- [Task statement]: Please give an exact transcription of the records shown below.

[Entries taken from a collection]
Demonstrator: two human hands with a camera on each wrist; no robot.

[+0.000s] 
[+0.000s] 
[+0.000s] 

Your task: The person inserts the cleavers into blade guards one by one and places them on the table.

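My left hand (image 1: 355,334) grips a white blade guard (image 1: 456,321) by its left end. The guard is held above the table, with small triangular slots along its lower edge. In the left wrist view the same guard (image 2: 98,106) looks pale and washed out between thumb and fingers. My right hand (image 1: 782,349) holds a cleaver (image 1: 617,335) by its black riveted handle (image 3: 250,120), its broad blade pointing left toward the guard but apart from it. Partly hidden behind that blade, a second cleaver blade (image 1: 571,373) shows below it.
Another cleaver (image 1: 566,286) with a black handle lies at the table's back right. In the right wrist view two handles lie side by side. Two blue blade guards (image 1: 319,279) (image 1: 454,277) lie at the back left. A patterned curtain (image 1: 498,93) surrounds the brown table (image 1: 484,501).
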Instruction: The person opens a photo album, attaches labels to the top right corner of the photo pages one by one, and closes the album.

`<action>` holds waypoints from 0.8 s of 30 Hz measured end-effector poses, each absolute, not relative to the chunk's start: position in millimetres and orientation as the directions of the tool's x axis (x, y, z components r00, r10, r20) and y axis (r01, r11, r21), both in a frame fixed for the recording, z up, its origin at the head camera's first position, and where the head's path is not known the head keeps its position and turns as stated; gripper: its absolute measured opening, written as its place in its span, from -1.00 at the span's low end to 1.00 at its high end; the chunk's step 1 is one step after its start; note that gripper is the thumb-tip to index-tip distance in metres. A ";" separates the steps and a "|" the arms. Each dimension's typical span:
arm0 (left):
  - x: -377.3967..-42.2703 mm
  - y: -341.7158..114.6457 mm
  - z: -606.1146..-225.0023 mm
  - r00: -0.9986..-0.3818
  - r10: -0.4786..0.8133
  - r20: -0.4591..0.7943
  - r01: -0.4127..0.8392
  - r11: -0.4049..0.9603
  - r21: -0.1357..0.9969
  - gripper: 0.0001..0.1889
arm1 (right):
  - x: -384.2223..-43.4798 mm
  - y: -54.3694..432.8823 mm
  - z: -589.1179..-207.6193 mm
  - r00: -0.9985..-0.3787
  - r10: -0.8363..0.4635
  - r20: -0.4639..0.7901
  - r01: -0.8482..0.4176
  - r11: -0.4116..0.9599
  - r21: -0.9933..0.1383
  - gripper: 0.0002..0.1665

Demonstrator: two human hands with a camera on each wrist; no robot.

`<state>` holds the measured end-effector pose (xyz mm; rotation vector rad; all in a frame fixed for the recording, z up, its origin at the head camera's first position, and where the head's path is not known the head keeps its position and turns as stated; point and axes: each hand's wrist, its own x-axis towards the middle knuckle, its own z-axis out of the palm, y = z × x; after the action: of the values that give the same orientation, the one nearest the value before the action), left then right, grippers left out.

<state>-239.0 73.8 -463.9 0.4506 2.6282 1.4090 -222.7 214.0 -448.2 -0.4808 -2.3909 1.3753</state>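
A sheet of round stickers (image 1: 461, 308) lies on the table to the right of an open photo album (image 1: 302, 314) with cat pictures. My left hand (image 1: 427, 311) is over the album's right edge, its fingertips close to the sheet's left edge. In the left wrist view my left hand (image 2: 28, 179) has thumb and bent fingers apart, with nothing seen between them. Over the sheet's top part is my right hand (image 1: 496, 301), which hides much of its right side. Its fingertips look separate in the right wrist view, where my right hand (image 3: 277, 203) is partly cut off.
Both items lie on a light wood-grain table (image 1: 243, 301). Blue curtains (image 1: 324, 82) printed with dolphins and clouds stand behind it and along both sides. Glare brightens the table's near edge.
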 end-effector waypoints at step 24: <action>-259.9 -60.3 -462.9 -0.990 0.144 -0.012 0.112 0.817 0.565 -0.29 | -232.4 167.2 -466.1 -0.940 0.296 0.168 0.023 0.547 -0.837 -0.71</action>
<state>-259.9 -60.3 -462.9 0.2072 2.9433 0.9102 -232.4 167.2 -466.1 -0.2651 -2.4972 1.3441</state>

- [Answer to this exercise]:
Demonstrator: two human hands with a camera on each wrist; no robot.

[+0.000s] 
[+0.000s] 
[+0.000s] 

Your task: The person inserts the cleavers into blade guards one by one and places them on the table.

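My left hand (image 1: 355,334) grips a white blade guard (image 1: 456,321) by its left end. The guard is held above the table, with small triangular slots along its lower edge. In the left wrist view the same guard (image 2: 98,106) looks pale and washed out between thumb and fingers. My right hand (image 1: 782,349) holds a cleaver (image 1: 617,335) by its black riveted handle (image 3: 250,120), its broad blade pointing left toward the guard but apart from it. Partly hidden behind that blade, a second cleaver blade (image 1: 571,373) shows below it.
Another cleaver (image 1: 566,286) with a black handle lies at the table's back right. In the right wrist view two handles lie side by side. Two blue blade guards (image 1: 319,279) (image 1: 454,277) lie at the back left. A patterned curtain (image 1: 498,93) surrounds the brown table (image 1: 484,501).
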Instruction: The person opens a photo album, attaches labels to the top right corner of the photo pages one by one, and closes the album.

`<action>` holds waypoints from 0.8 s of 30 Hz measured end-effector poses, each absolute, not relative to the chunk's start: position in millimetres and orientation as the directions of the tool's x axis (x, y, z components r00, r10, r20) and y axis (r01, r11, r21), both in a frame fixed for the recording, z up, its origin at the head camera's first position, and where the head's path is not known the head keeps its position and turns as stated; gripper: its absolute measured opening, written as its place in its span, from -1.00 at the span's low end to 1.00 at its high end; the chunk's step 1 is one step after its start; note that gripper is the thumb-tip to index-tip distance in metres. A ";" separates the steps and a "|" the arms. Each dimension's typical span:
arm0 (left):
  - x: -377.3967..-42.2703 mm
  - y: -341.7158..114.6457 mm
  - z: -606.1146..-225.0023 mm
  - r00: -0.9986..-0.3818
  - r10: -0.4786..0.8133
  - r20: -0.4591..0.7943
  - r01: -0.4127..0.8392
  - r11: -0.4049..0.9603
  - r21: -0.1357..0.9969
  - gripper: 0.0001..0.1889
arm1 (right):
  - x: -384.2223..-43.4798 mm
  - y: -54.3694..432.8823 mm
  - z: -589.1179..-207.6193 mm
  - r00: -0.9985..-0.3787
  - r10: -0.8363..0.4635
  - r20: -0.4639..0.7901
  - r01: -0.8482..0.4176
  - r11: -0.4116..0.9599
  - r21: -0.9933..0.1383
  - gripper: 0.0002..0.1665

Demonstrator: two human hands with a camera on each wrist; no robot.

`<state>` holds the measured end-effector pose (xyz mm; rotation vector rad; all in a frame fixed for the recording, z up, its origin at the head camera's first position, and where the head's path is not known the head keeps its position and turns as stated; point and axes: each hand's wrist, its own x-axis towards the middle knuckle, its own z-axis out of the palm, y = z × x; after the action: of the values that give the same orientation, the one nearest the value before the action), left then right, grippers left out.

<state>-239.0 73.8 -463.9 0.4506 2.6282 1.4090 -222.7 214.0 -448.2 -0.4808 -2.3909 1.3753</state>
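A sheet of round stickers (image 1: 461, 308) lies on the table to the right of an open photo album (image 1: 302, 314) with cat pictures. My left hand (image 1: 427, 311) is over the album's right edge, its fingertips close to the sheet's left edge. In the left wrist view my left hand (image 2: 28, 179) has thumb and bent fingers apart, with nothing seen between them. Over the sheet's top part is my right hand (image 1: 496, 301), which hides much of its right side. Its fingertips look separate in the right wrist view, where my right hand (image 3: 277, 203) is partly cut off.
Both items lie on a light wood-grain table (image 1: 243, 301). Blue curtains (image 1: 324, 82) printed with dolphins and clouds stand behind it and along both sides. Glare brightens the table's near edge.
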 end-effector waypoints at step 24: <action>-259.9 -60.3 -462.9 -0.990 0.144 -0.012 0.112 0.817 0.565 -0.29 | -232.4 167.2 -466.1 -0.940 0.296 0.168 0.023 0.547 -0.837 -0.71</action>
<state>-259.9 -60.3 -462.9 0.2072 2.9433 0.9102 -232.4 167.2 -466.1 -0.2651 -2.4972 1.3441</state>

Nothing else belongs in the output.